On Friday the House of Lords debated its own future.
Lord Steel of Aikwood (formerly leader of the Liberal Party) has brought in a Private Member's Bill with four components. It would place the Appointments Commission on a statutory basis, abolish by-elections for hereditary peers, reduce the size of the House (from about 700) by encouraging retirement of peers who wish to leave and remove peers who do not attend - a new measure intended to ex-communicate peers who are sentenced to prison for at least a year.
Lord Norton of Louth is a Tory peer and a Professor at Hull University. Many of his superb students have served with great distinction in the Conservative Party. An expert on our uncodified constitution, Lord Norton made an important contribution to the debate:
"The arguments for the Bill are compelling and have already been well made. Given that, I feel it appropriate to use the time available to follow the line taken by the noble Lord, Lord Grocott, in his excellent speech and address the arguments used against the Bill. As the noble Lord mentioned, there are those who argue that the Bill does not go far enough and those who argue that it goes too far. The argument that the Bill does not go far enough has been expounded in previous debates and various speakers have already referred to it. The aspect of the argument on which I wish to focus is that advanced by the Lord Chancellor and others that the purpose of the Bill is to prevent wider reforms from being achieved. It is recognised that there is much of merit in the Bill, but we are told that it is a means of stifling attempts to give effect to the Government’s preferred policy for the second Chamber.
“On the question of kicking the issue into the long grass, does the noble Lord not recognise that the danger of these incremental approaches to Lords reform is that they will inhibit the move towards fundamental reform? I will take the same view about the Bill proposed by the noble Lord, Lord Steel, for the same reason”.—[Official Report, 23/1/09; col. 1875.]

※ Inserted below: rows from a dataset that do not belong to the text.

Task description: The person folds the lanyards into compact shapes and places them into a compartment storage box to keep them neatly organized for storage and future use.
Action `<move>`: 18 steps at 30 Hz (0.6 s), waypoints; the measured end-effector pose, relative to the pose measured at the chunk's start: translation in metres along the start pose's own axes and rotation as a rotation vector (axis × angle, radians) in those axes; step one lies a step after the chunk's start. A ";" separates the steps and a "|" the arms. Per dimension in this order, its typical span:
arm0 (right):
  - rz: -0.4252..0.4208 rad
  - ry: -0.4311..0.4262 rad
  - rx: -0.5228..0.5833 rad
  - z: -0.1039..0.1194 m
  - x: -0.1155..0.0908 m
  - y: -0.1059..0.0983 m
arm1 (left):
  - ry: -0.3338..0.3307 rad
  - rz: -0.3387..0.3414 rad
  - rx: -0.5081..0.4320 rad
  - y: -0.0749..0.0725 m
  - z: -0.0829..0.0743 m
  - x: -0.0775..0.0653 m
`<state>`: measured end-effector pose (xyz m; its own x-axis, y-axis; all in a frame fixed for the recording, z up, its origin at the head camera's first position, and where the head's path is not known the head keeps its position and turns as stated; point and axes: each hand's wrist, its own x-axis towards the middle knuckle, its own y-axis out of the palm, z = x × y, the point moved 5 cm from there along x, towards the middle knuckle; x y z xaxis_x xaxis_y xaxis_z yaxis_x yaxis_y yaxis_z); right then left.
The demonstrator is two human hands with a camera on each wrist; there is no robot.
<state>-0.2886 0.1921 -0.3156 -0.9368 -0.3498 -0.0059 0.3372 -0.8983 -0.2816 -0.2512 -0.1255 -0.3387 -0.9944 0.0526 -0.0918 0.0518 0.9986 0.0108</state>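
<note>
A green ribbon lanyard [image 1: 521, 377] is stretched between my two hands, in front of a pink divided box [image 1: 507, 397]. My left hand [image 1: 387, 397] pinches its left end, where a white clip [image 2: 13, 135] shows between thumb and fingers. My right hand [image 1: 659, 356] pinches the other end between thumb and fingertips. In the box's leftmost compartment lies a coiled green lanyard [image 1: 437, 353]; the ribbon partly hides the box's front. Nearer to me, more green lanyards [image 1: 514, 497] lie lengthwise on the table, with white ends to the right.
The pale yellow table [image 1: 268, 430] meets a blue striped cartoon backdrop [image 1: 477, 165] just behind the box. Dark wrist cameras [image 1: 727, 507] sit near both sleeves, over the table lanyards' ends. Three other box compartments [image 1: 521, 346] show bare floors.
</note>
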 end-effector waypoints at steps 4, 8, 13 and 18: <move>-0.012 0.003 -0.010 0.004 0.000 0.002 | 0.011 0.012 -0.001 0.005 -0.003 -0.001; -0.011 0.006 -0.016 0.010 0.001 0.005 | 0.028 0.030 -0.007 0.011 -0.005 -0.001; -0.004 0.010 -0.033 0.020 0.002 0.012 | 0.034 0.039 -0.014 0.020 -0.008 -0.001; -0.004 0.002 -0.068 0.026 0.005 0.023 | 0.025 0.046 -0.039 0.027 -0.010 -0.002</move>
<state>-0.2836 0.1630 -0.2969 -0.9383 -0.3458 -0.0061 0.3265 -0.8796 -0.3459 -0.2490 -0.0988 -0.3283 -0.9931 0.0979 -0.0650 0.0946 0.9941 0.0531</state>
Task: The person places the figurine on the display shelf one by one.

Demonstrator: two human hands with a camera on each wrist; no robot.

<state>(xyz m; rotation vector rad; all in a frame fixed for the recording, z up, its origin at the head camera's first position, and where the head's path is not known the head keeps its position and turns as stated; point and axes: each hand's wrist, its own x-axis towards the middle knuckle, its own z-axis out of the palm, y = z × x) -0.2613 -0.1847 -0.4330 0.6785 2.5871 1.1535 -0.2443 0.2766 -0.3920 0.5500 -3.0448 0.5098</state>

It does not take much reflection to recognise that that is an admission of weakness. If the Government’s case is so compelling, why will the Bill inhibit the move towards fundamental reform? That line of argument is tenable only if you believe that the case for wider reform is inherently weak and likely to be undermined by incremental changes. If enactment of this Bill were to undermine or even destroy the political will to achieve further reform, that would be a damning indictment of the case for the Government’s position. If the Government believe that the case that they have made in the White Paper is sound and compelling, the Bill should not be—indeed, cannot be—seen as an impediment to that case. The Government have accepted that there will be no legislation on wider reform in this Parliament. The White Paper envisages change that will take years to deliver. Therefore, the choice is not between the White Paper and the Bill; the choice is between the Bill and doing nothing.